4.12. Cardiac cell disassembly and quantification

Postinjection hearts were enzymatically disassembled into single‐cell suspension and subjected to flow cytometry for fluorescence‐based cell count. For neonates, postop pups at 2 and 48 hpi were heparinized and anesthetized on ice. Anesthesia was maintained by hypothermia in a petri dish filled with ice during the surgical procedure. Perfusion and digestion were performed following a modified protocol as previously described.68 Briefly, the heart was digested (Collagenase II, 460 U/mL) by continuous perfusion through the LV apex with the aortic arch clamped (5 minutes at 1 mL/minute). The digested tissue was then triturated and transferred into a 15‐mL conical tube for subsequent digestion for 15 to 30 minutes in a 37°C water bath with agitation. All cell suspensions were filtered through a 75‐μm cell strainer to exclude cardiomyocytes and tissue debris. The flow‐through was pelleted by centrifugation at 350g for 10 minutes. Cell pellets were then resuspended in 500 μL PBS/0.5% BSA and subjected to flow cytometry count.

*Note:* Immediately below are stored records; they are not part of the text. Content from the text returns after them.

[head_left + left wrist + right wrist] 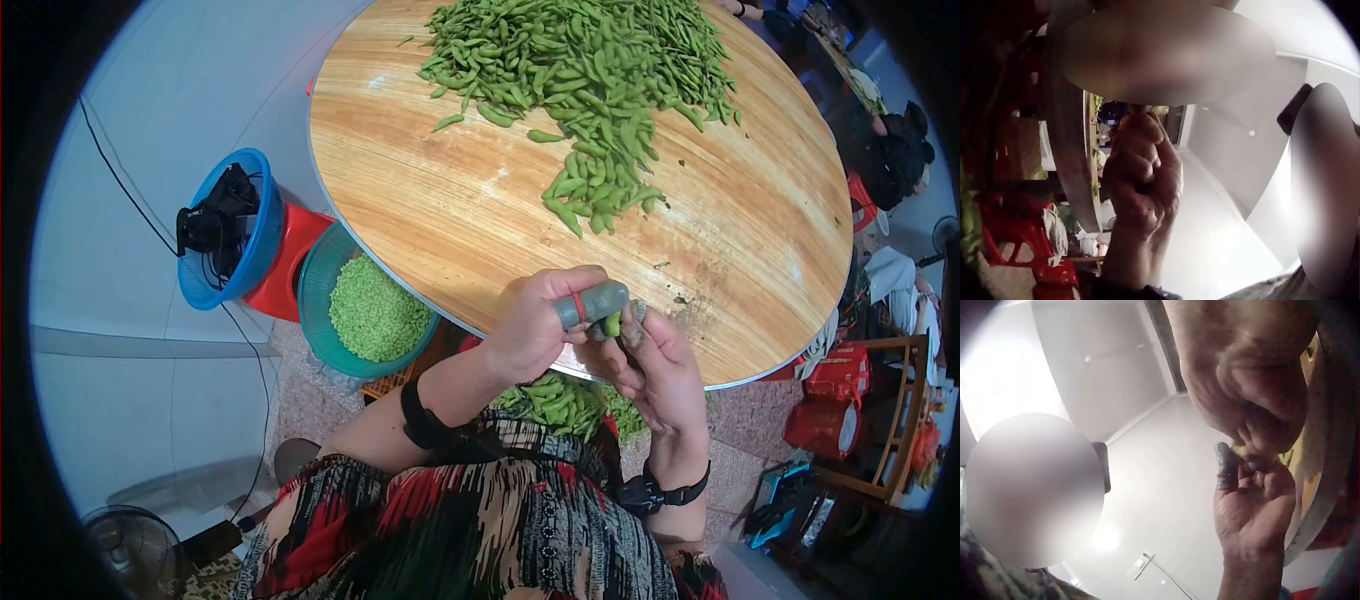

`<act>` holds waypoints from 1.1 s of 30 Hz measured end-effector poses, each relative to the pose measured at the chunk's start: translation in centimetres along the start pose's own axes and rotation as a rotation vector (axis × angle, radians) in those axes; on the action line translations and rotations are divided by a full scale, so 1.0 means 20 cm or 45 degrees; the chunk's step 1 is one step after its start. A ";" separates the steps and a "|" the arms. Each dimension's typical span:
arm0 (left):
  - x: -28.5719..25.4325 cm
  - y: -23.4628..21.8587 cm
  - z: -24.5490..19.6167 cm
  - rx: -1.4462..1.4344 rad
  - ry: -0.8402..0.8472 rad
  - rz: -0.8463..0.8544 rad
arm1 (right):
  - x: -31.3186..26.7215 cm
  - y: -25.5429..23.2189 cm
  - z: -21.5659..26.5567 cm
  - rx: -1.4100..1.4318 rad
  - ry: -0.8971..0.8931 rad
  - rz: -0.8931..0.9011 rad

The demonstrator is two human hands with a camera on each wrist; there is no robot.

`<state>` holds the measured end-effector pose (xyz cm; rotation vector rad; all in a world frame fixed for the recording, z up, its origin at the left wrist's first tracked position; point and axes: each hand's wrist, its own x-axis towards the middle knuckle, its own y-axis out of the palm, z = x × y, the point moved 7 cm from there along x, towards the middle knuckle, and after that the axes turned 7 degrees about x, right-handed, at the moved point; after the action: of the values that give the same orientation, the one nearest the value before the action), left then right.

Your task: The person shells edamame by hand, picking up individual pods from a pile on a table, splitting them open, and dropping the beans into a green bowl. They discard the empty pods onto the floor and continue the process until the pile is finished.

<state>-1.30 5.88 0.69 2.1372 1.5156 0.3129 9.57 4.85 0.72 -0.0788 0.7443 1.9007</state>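
Note:
A green pod [613, 324] is held between the two hands over the table's near edge. My left hand [530, 330], its thumb in a grey cover with a red band [592, 304], grips one side of the pod; curled fingers of my right hand [662, 372] pinch the other. In the right wrist view, my left hand [1250, 515] meets my right hand [1254, 381] at a sliver of green. The left wrist view shows my right hand [1144, 178] curled; a blur hides the area above. A pile of green pods [590, 60] covers the table's far part.
Left of the round wooden table [400, 180] are a teal basket [312, 300] of shelled beans [375, 310] and a blue basin [205, 292] on a red stool [290, 260]. More pods [560, 402] lie below the table edge. A wooden chair [900, 420] stands at right.

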 end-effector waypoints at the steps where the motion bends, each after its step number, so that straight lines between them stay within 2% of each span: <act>1: 0.00 0.01 0.00 -0.134 -0.004 0.045 | 0.00 0.01 0.00 0.053 0.014 0.024; 3: 0.01 0.02 0.00 -0.266 -0.009 0.091 | 0.01 0.02 0.00 0.108 0.028 0.047; 5: 0.01 -0.01 0.01 0.420 0.029 -0.133 | 0.04 0.01 0.02 -0.230 -0.176 -0.036; 6: 0.02 -0.02 0.02 0.420 0.030 -0.134 | 0.06 -0.01 0.00 -0.231 -0.175 -0.036; 8: 0.02 -0.04 -0.04 0.759 0.332 -0.273 | 0.07 -0.03 0.04 -0.710 -0.519 -0.102; 9: 0.02 -0.04 -0.05 0.758 0.333 -0.272 | 0.07 -0.01 0.06 -0.712 -0.519 -0.103; 11: 0.00 -0.06 -0.05 0.602 0.280 -0.351 | 0.10 -0.01 0.02 -0.277 -0.144 -0.095; 12: 0.00 -0.07 -0.05 0.600 0.281 -0.353 | 0.11 -0.01 0.03 -0.279 -0.143 -0.094; 14: -0.01 -0.10 -0.06 0.566 0.333 -0.380 | 0.13 0.01 0.01 0.064 0.010 -0.003; 16: -0.02 -0.14 -0.07 0.481 0.282 -0.389 | 0.17 0.00 0.00 -0.034 -0.005 -0.042; 18: -0.04 -0.17 -0.07 0.400 0.230 -0.395 | 0.23 0.03 0.11 -0.825 -0.357 -0.043; 19: -0.05 -0.21 -0.07 0.300 0.223 -0.483 | 0.23 0.09 0.24 -1.214 -0.541 -0.225; 20: -0.06 -0.24 -0.07 0.198 0.215 -0.569 | 0.30 0.12 0.27 -1.213 -0.540 -0.226; 22: -0.06 -0.30 -0.07 0.170 0.291 -0.539 | 0.32 0.29 0.39 -1.534 -1.259 -0.092; 23: -0.07 -0.31 -0.08 0.150 0.280 -0.446 | 0.36 0.30 0.40 -1.535 -1.263 -0.097; 24: -0.07 -0.30 -0.09 0.128 0.269 -0.355 | 0.43 0.31 0.36 -1.788 -1.096 -0.043; 25: -0.08 -0.30 -0.09 0.128 0.271 -0.354 | 0.48 0.31 0.31 -2.032 -0.912 0.013; 27: -0.11 -0.30 -0.11 0.548 0.215 -0.471 | 0.44 0.29 0.32 -2.068 -0.837 0.022; 28: -0.12 -0.30 -0.11 0.538 0.215 -0.473 | 0.41 0.26 0.31 -2.104 -0.758 0.034; 29: -0.13 -0.26 -0.14 0.772 0.337 -0.448 | 0.38 0.22 0.29 -2.114 -0.749 0.040; 30: -0.13 -0.21 -0.17 1.008 0.459 -0.419 | 0.31 0.18 0.32 -1.958 -0.921 -0.031; 31: -0.13 -0.19 -0.17 1.001 0.459 -0.417 | 0.24 0.16 0.34 -1.791 -1.086 -0.104; 32: -0.13 -0.15 -0.16 1.157 0.405 -0.368 | 0.18 0.15 0.33 -1.796 -1.083 -0.107; 33: -0.12 -0.11 -0.14 1.312 0.349 -0.314 | 0.12 0.12 0.33 -1.482 -0.950 -0.122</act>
<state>-5.27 4.95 2.07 2.6385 2.4317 -0.3763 8.22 9.75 6.26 -0.1108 -0.8795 1.8305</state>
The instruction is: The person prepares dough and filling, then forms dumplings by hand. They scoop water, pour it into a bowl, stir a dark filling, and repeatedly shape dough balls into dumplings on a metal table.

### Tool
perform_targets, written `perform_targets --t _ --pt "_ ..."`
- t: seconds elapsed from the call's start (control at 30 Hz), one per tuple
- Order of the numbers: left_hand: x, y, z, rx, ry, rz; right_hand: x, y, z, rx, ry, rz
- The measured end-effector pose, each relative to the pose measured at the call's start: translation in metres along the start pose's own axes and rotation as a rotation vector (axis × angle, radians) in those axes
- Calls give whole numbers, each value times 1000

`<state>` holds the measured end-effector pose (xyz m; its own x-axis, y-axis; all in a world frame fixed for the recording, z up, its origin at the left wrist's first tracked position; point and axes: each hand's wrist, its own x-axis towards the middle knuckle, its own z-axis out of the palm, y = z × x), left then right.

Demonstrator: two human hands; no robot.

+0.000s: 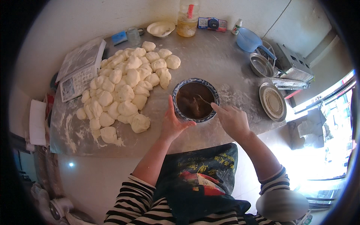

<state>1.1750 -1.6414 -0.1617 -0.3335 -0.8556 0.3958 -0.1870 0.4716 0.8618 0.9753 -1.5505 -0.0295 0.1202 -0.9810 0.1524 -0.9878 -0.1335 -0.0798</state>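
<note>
A blue-and-white patterned bowl [196, 80] stands on the metal worktable, filled with dark brown liquid or thin paste [187, 97]. My left hand [173, 123] cups the bowl's near left side, fingers along the left and thumb by the near rim. In my right hand [234, 121] is the handle of a thin metal spoon [206, 102]; its far end dips into the brown contents, so its head is hidden. Left of the bowl lies a large heap of pale dough balls [126, 92], piled close together.
A white digital scale [81, 63] borders the dough. Along the wall stand a glass jar [133, 36], a white dish [161, 29] and a plastic bottle of yellow liquid [187, 26]. To the right are a blue dipper [247, 40], a metal bowl [261, 65] and metal plates [272, 101].
</note>
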Motion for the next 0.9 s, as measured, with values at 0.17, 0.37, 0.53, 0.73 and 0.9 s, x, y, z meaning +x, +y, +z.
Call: perform_targets --t 0.17,0.37,0.53,0.73,0.9 --pt "0 0 0 -16 -6 -17 25 -6 28 -60 -100 -39" --pt "0 3 -3 0 -31 -87 14 -11 39 -92 -245 -83" --pt "0 3 -3 34 -32 -116 2 -20 15 -44 -249 -49" --pt "-1 1 -1 -33 -20 -66 11 -11 7 -61 -104 -34" --pt "0 1 -1 -50 -15 -55 29 -10 45 -67 -56 -65"
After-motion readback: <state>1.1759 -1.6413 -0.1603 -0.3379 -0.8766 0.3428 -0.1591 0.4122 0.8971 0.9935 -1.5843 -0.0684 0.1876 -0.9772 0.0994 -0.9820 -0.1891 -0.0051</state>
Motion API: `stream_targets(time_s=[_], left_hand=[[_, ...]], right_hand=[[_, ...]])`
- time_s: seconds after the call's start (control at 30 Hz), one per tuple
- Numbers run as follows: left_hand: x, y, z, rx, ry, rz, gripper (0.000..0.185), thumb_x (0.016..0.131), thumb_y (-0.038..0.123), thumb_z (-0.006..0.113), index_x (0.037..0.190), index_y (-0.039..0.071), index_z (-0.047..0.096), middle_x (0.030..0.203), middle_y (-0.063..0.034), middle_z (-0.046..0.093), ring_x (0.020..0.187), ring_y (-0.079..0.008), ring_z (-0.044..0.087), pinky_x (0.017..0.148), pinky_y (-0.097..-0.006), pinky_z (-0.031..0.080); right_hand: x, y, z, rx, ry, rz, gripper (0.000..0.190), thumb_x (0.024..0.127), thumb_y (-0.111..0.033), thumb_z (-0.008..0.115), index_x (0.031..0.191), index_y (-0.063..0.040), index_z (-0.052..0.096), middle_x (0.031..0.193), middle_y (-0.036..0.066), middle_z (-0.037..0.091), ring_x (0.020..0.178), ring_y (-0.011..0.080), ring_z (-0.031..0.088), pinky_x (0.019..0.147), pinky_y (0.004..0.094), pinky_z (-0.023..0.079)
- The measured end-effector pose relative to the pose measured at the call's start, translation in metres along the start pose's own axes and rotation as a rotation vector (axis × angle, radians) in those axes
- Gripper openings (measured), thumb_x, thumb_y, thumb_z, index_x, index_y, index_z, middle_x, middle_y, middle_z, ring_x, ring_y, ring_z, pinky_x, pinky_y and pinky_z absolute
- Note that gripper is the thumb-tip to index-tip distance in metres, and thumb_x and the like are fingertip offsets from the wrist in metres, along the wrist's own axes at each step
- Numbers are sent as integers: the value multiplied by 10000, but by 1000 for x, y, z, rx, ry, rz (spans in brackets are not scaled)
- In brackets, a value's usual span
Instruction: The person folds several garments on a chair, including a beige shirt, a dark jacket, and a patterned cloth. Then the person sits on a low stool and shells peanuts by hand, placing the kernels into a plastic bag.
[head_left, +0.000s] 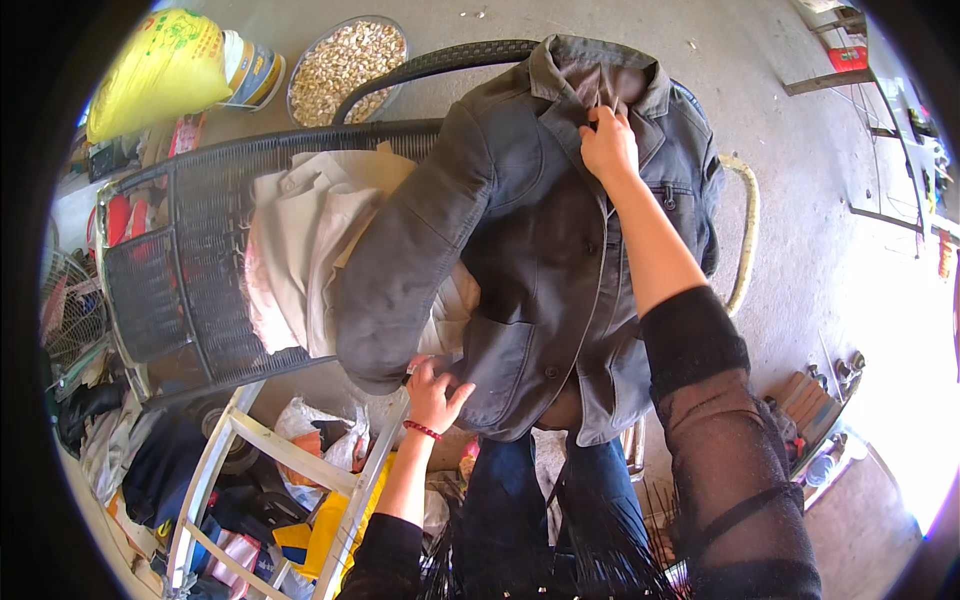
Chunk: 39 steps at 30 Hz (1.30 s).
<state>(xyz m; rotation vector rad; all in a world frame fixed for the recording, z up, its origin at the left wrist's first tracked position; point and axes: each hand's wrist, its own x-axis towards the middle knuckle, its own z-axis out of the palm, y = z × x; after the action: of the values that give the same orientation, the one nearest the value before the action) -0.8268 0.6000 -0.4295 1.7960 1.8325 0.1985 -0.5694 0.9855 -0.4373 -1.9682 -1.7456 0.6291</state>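
Note:
A dark grey button-front jacket (517, 247) with a notched collar lies spread face up over a black woven lounge chair (214, 270). My right hand (611, 146) grips the jacket at the neck opening, between its lapels. Lower down, my left hand (436, 397) is beside the end of the jacket's sleeve, next to a front pocket. Its thumb stands apart, and the sleeve partly hides its fingertips. A small red and white bit shows there, too small to identify. Under the sleeve lies a bundle of beige cloth (307, 247) on the chair.
Beyond the chair stand a wide basin (345, 67) of pale pieces, a bucket (255, 75) and a full yellow sack (161, 71). A metal ladder-like frame (300, 454) rises at lower left among bags and cloth. Shelving (862, 79) edges the right side.

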Motion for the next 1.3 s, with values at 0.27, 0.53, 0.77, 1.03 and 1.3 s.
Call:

For quantitative analysis from adult heart injection, cardiomyocytes must be removed due to their rod‐shape and large cell size exceeding the capacity of the flow cytometer. Only the non‐myocyte population was used for cell count. Non‐myocytes were obtained from post‐myocardial infarction hearts at 48 hpi. As described in the cCIC isolation method, postop hearts were enzymatically digested (Collagenase II, 460 U/mL) on a Langendorff apparatus (12‐18 minutes at 1 mL/minute), triturated, and filtered through a 100‐μm cell strainer to remove undigested debris. The supernatant was then sequentially filtered through 40‐ and 30‐μm cell strainers. The flow‐through containing all non‐myocytes was pelleted by centrifugation at 350g for 10 minutes. Cell pellets were then resuspended in 1 mL PBS/0.5% BSA and subjected to flow cytometry count.

4.13. Flow cytometry

Single‐cell resuspension was analyzed using a BD FACSCanto instrument. Cells digested from sham (uninjected) hearts were used to exclude autofluorescence disturbance, and cultured cCICs expressing mCherry fluorescence were used as positive gating to establish fluorescence levels. All cells from neonatal hearts were analyzed. A recorded volume of 100 to 200 μL cell suspension from adult interstitial cells was analyzed, and the whole heart cell count was calculated based on volumetric ratio relative to 1 mL initial cell suspension. Flow cytometry data were analyzed by FlowJo software (BD Biosciences).

4.14. Echocardiography

Echocardiography was performed using the Vevo2100 (Visual Sonics) system from LV parasternal long and short axes at a heart rate range of 500‐550 beats/minute. EF and FS were determined by offline analysis. Age‐matching unoperated mice were used as baseline controls.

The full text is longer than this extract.